Additionally, we have updated that function since the blog post went out and this issue helped us notice that the current blog post code will not work with the updates. It doesn't look like that was the issue here though because the line indicated in your error num_out_cols = min([len(x) for x in pop_pc_pd["pca_scores"].values.tolist()]) no longer exists in the new code, so your error message would be different. I have put in a PR to modify the new code so the blog post example can work.
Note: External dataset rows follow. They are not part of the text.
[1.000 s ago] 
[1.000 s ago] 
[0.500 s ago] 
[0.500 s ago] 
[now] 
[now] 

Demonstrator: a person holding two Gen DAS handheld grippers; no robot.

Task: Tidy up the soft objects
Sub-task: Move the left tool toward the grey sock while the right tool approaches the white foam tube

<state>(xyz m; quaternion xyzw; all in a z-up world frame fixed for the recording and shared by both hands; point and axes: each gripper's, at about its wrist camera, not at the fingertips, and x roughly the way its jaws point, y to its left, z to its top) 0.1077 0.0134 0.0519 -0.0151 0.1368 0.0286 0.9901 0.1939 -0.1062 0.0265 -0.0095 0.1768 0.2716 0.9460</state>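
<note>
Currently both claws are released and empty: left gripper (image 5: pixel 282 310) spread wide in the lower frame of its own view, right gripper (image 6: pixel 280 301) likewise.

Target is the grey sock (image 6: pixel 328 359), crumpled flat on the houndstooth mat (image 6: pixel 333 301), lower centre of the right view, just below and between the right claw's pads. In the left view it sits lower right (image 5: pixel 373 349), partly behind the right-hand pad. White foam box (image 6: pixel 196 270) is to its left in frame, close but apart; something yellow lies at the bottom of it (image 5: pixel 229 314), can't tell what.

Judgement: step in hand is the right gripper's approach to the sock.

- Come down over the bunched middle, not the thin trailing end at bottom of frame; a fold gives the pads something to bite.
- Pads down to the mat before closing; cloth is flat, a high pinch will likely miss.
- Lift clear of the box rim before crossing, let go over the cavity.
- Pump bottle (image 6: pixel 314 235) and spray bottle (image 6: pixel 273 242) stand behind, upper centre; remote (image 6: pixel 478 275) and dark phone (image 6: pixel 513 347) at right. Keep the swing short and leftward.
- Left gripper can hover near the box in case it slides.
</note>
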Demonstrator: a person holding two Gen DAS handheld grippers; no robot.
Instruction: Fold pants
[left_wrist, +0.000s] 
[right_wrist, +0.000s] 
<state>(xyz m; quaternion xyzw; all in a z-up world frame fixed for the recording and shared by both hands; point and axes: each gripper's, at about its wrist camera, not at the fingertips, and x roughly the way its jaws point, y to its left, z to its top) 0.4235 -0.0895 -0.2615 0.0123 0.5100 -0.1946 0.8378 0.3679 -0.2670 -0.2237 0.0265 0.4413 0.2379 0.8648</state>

If you try this again with the newest version of gnomad_methods (v0.6.3), you would need to modify the code in the following way: This:

htt, rf_model = assign_population_pcs(
    ht,
    pc_cols=ht.scores,
    fit=fit,
)

should change to:

htt, rf_model = assign_population_pcs(
    ht,
    pc_cols=range(num_pcs),
    fit=fit,
)

This should be fixed in the next release so the original blog post code can work as expected.

Thanks, Julia

jkgoodrich commented 1 year ago

The newest release v0.6.4 has fixed the assign_population_pcs function so that it still works with the code in the blog post. Closing the issue since I think this is now fixed, but please reach out if it's still a problem.